**What is needed:** Your response should contain every line from the data below that holds the string "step".

[Dataset section Boundary: Start]

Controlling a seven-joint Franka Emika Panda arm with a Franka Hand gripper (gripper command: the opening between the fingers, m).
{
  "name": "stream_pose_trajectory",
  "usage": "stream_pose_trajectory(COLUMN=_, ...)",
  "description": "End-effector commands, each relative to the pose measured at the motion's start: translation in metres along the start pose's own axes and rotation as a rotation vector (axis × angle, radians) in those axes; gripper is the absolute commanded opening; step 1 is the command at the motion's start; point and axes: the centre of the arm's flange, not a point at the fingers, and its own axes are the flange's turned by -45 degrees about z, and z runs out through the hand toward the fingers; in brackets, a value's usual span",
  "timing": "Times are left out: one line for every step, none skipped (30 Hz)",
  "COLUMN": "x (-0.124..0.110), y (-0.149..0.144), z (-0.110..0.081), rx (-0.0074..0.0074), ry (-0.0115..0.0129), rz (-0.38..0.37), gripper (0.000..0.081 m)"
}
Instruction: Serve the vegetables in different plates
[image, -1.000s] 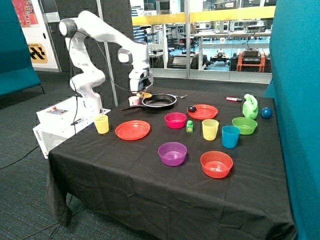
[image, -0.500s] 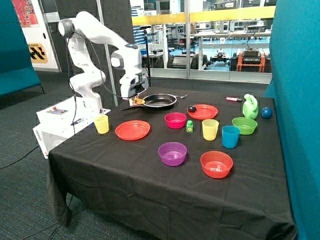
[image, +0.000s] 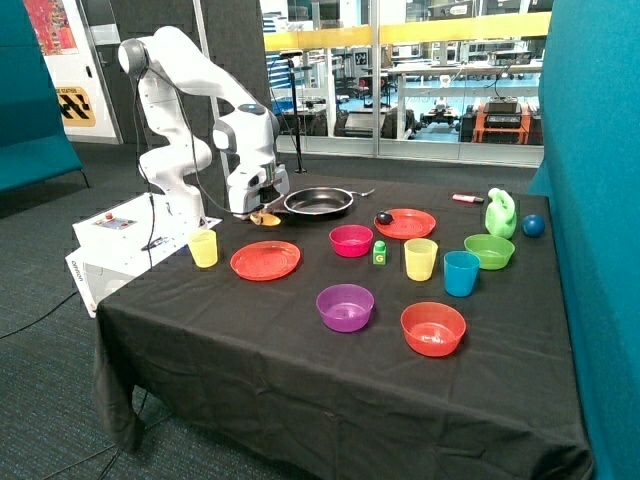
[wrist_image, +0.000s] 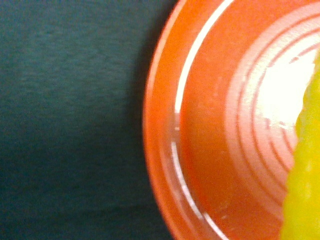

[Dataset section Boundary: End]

**Your response:**
  "description": "End-effector commands, each relative to the pose measured at the motion's start: translation in metres along the start pose's own axes and rotation as a rotation vector (axis × angle, radians) in those axes; gripper is the absolute commanded opening; step 1 is the command at the motion's start; point and axes: the centre of the arm's flange, not a point at the fingers, and its own axes are the flange's turned by -45 degrees about z, and z runs out through the hand toward the fingers; in brackets, a value's usual span",
  "timing": "Times are left out: one line for every step, none skipped (30 Hz)",

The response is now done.